Sajni Shah, a mortgage expert at Compare the Market, warned that many households "will be shocked" to witness their repayments surge. She emphasised the importance of proactive financial planning, stating: "Even small differences in rates can add up to thousands over the life of a term, so shopping around, comparing lenders and locking in a competitive rate could make a huge difference in keeping rises to a minimum."

Experts advise borrowers to consider the full cost of a new mortgage deal, including arrangement fees, rather than focusing solely on headline interest rates.

David Hollingworth, associate director at L and C Mortgages, provided context: "Homeowners that locked in a super-low rate five years ago have been sheltered from the ups and downs in interest rates in recent years. Although a hike in payments is inevitable once the fix ends, the good news is that mortgage rates have improved substantially recently and are much lower than at the peak. That will help to limit the increase, but it makes shopping around for the best deal even more vital. Starting the process several months in advance will help borrowers prepare for higher rates and enable a smooth transition to a new deal."

Broader Market Context and Support Available

It is important to note that the FCA’s data only covers regulated mortgages, which mainly include owner-occupier loans. Buy-to-let and commercial mortgages are not included, meaning the total number of households affected by these expiring deals could be even higher.

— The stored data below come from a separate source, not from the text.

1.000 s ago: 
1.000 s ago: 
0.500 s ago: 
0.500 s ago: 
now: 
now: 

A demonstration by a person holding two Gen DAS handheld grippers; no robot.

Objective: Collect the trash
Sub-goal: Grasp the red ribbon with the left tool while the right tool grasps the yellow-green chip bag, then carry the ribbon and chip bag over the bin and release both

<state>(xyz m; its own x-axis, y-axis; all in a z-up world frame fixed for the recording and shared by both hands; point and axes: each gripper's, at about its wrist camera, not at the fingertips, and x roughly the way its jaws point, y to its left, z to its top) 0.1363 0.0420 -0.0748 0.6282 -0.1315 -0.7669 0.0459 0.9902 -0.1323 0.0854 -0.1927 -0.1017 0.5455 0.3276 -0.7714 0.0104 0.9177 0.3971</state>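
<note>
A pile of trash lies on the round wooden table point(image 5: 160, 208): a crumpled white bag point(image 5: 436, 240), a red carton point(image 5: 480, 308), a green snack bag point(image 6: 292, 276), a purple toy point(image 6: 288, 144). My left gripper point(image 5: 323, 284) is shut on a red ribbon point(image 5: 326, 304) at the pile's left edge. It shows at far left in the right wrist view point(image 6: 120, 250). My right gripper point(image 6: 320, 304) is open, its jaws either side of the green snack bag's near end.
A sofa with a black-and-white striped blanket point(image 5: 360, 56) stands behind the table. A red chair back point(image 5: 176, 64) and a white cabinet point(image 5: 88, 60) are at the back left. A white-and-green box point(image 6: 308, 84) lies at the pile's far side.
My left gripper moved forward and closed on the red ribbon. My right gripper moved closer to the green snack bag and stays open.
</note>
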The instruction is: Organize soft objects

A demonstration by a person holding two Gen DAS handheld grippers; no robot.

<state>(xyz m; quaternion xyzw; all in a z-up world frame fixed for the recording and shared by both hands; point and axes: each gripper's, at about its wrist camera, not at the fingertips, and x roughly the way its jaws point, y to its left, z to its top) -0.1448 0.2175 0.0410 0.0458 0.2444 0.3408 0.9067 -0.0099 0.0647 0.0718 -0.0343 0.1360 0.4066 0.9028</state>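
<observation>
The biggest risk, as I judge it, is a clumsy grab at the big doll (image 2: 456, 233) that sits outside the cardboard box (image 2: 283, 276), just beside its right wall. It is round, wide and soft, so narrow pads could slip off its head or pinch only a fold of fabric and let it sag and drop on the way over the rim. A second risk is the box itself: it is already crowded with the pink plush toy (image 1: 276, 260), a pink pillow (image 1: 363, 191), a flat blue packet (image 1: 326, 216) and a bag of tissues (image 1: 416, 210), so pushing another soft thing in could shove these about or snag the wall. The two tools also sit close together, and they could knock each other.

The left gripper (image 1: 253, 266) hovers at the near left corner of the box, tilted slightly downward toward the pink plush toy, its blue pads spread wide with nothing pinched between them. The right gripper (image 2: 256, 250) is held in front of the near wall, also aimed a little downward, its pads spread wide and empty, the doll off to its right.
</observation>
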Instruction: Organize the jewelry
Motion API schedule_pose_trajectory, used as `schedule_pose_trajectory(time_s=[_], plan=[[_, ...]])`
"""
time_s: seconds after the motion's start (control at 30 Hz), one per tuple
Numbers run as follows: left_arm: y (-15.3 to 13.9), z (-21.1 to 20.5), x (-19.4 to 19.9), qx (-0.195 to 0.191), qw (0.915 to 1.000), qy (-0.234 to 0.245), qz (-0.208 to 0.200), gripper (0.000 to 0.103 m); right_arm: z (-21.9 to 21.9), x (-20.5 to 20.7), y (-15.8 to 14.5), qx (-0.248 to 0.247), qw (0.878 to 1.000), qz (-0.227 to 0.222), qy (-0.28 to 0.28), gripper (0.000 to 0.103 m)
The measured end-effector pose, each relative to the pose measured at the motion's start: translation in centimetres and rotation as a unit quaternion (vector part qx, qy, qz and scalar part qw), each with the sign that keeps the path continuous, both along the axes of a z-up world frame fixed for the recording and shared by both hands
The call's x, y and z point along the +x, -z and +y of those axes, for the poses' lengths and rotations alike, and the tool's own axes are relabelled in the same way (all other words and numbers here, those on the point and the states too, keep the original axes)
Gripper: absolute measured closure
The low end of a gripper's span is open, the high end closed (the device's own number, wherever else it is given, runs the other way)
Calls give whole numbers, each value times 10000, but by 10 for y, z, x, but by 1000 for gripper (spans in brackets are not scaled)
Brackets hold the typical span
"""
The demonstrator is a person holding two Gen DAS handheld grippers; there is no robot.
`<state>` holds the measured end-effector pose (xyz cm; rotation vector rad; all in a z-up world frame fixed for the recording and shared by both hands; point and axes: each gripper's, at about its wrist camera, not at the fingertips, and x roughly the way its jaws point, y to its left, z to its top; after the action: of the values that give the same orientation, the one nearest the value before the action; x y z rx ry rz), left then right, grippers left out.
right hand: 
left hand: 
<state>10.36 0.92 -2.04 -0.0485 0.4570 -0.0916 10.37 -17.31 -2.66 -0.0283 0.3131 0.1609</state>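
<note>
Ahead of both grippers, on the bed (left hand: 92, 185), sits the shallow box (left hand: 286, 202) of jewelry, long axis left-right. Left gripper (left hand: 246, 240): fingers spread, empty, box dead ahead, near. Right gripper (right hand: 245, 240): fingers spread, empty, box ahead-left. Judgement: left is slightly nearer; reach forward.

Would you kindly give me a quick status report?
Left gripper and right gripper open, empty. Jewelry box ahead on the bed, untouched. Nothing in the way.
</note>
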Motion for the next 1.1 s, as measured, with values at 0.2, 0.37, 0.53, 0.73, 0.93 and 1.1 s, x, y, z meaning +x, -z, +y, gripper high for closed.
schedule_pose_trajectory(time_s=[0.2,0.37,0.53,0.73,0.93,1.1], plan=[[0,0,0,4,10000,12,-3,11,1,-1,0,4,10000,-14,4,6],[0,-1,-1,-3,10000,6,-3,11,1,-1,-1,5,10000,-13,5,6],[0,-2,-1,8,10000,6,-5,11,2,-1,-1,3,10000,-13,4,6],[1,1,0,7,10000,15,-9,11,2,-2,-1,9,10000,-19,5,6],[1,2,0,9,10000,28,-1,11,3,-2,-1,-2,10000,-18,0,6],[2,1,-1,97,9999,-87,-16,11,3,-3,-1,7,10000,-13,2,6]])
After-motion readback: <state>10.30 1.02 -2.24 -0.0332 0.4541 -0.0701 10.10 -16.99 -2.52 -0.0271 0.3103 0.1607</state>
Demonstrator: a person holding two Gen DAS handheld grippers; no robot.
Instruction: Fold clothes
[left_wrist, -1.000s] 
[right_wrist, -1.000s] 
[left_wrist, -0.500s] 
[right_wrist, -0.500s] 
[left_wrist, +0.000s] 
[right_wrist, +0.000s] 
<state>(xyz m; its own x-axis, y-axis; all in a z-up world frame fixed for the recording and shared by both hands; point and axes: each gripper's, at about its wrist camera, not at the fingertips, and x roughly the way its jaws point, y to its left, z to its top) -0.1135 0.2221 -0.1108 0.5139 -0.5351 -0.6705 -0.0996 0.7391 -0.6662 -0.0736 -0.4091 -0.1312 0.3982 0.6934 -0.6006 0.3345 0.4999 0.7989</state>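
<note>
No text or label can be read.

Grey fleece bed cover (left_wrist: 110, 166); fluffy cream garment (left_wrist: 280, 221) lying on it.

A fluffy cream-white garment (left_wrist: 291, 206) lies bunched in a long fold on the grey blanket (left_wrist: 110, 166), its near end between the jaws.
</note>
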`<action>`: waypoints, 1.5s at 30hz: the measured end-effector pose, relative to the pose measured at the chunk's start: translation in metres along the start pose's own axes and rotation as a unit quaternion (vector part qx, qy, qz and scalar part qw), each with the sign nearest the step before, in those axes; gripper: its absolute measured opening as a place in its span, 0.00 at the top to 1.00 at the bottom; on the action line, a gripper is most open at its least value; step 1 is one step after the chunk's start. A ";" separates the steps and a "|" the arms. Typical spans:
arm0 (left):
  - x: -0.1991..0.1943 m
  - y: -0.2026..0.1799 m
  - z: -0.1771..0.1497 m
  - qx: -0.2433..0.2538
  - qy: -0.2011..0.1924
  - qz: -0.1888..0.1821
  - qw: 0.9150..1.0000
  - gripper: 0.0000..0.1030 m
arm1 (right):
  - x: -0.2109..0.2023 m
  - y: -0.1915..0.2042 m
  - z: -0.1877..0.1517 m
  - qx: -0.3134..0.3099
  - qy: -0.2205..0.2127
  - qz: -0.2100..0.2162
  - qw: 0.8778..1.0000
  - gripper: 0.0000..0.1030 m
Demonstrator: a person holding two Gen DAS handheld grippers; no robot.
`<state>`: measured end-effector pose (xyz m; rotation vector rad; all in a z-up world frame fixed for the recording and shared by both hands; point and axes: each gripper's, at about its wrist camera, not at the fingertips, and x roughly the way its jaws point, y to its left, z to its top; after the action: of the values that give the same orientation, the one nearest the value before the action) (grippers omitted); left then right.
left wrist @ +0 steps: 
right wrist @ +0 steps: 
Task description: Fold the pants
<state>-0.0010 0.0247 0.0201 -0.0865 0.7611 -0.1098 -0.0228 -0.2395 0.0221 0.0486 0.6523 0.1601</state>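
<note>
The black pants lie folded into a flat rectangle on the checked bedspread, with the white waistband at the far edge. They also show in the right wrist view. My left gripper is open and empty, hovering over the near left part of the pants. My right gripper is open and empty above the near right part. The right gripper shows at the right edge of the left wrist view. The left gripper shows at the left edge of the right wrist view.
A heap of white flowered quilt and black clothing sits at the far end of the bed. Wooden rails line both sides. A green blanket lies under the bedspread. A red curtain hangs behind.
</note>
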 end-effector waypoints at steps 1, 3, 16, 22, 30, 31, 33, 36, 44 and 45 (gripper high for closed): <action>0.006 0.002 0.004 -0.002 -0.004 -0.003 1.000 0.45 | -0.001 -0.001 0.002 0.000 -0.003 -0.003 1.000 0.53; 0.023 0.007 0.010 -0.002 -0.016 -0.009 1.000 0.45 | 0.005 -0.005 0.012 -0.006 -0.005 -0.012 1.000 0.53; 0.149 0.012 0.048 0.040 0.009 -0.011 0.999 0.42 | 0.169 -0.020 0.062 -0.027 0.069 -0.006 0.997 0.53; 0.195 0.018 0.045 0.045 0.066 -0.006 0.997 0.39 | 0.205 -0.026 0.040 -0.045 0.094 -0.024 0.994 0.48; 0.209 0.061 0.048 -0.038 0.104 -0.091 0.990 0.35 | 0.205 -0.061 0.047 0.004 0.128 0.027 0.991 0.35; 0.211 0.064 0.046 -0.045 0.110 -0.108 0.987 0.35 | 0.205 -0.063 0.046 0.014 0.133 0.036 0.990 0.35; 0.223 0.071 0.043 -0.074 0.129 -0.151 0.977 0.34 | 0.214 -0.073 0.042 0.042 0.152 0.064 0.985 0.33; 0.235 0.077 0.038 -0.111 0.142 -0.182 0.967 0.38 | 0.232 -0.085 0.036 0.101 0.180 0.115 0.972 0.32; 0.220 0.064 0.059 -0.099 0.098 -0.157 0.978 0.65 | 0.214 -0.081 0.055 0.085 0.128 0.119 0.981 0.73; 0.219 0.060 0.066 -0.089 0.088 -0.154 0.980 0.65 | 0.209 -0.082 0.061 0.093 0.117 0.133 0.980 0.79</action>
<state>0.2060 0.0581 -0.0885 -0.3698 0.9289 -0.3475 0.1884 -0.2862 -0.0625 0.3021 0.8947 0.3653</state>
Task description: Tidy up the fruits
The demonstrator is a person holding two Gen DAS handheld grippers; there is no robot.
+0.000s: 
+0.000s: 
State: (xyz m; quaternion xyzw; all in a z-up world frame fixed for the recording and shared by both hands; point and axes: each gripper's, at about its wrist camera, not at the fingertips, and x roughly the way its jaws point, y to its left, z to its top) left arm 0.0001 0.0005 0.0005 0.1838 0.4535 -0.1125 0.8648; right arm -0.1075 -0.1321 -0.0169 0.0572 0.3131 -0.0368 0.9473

A spokesperson for UK Finance indicated that around 1.8 million households are expected to come off fixed-rate mortgage deals this year, with roughly half of those on five-year fixes. They offered reassurance and guidance: "The mortgage market is competitive with a wide range of options available, and we encourage people to shop around or speak to a broker about what is best for their circumstances. If anyone is worried about their mortgage payment, your lender is here to help. The earlier you contact your lender, the more options they will have available and the sooner they will be able to help you."

As this significant financial transition unfolds for hundreds of thousands of UK households, the consensus among industry professionals is clear: early preparation, thorough comparison, and seeking expert advice are crucial steps to mitigate the impact of rising repayments.